Don’t let the silly season stuff training

Who doesn't love a holiday?  But when you are knee-deep in serious training for an event in the New Year, the silly season is like a serious speed hump bedazzled with temptations and distractions.  For those trying to balance holidays with a training schedule, FINIS has some equipment that can help you stay on track. 

Simply out train the competition with Finis dry land cords


Dryland Cords.

Never heard of them?  Well, they do what they say on the box.  They are cords that you use to train on dryland.  They are an effective way to improve conditioning and stroke efficiency when you don't have a pool handy or if it is tricky to dedicate hours to a solo endeavour. With Dryland Cords, you can easily simulate swimming motions almost anywhere - all you need is a door, fence or sturdy surface to attach the cords to.

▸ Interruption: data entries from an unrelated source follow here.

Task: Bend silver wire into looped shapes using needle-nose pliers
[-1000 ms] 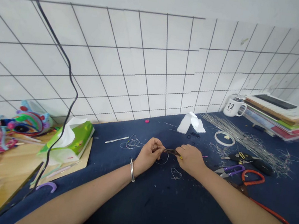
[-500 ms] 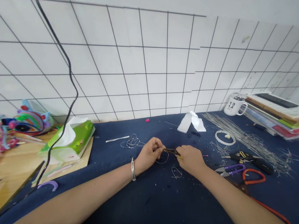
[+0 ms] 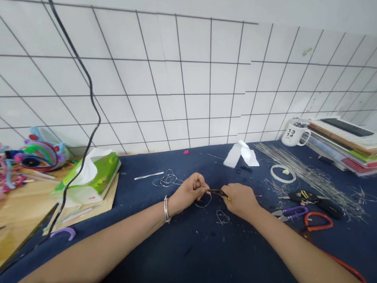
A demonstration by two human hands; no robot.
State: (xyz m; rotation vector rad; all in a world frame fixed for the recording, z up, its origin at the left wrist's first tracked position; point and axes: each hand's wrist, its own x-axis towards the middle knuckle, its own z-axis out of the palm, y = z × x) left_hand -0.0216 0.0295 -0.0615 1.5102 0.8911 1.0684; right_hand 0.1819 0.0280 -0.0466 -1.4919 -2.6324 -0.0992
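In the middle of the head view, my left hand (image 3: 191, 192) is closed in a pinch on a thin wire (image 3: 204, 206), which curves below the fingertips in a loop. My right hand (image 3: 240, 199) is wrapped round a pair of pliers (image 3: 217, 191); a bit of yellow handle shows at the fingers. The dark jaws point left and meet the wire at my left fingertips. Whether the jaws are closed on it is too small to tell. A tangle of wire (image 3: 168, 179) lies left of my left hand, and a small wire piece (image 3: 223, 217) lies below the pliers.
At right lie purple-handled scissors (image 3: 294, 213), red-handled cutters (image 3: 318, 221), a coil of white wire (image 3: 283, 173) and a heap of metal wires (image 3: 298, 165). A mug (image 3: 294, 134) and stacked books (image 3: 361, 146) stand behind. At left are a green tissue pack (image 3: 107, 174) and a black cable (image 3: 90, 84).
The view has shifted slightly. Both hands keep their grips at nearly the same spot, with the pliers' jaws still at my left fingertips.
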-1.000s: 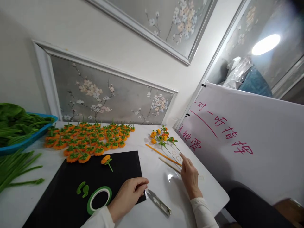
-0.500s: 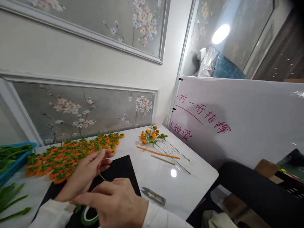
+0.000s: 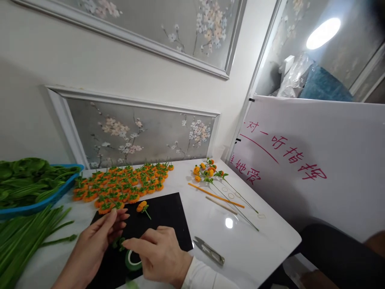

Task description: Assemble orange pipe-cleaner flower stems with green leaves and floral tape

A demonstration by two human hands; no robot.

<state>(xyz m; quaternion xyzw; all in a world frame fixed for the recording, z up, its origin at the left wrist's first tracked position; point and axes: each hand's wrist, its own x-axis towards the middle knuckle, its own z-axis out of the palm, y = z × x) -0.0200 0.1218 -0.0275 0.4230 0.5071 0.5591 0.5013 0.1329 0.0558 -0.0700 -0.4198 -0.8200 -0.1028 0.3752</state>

Are there different Dryland Cords?
Yep. FINIS has a couple of different types of cords and they also come in different weights for various fitness levels.

Dryland cords are long bands of stretch cord with plastic handles. Our most adaptive design is the Slide Dryland Trainer.  It comes in heavy duty, which is red, for competitive daily swimmers and yellow which suit regular swimmers and those undertaking rehab.  Both cords can be used on all strokes.

 

Dryland cords come in different weights to suit swimmers from beginner to competitive

FINIS Dryland Resistance Cords are an entry-level cord which comes in light, medium and heavy.  These are colour-coded: yellow is light and ideal for newer swimmers and is the starting cord for most women, green is for swimmers who hit the pool a few times a week and red suits competitive daily swimmers.


Will Dryland Cords Make Me Faster?

It is possible but nothing changes the magic formula: swimming speed depends on stroke rate and distance per stroke.  What Dryland Cords do is strengthen many of the tiny muscles, ligaments and tendons that can be overlooked when training in the pool. An increase in the strength of all the little connectors and smaller assets that contribute to each stroke can lead to increased swimming speed.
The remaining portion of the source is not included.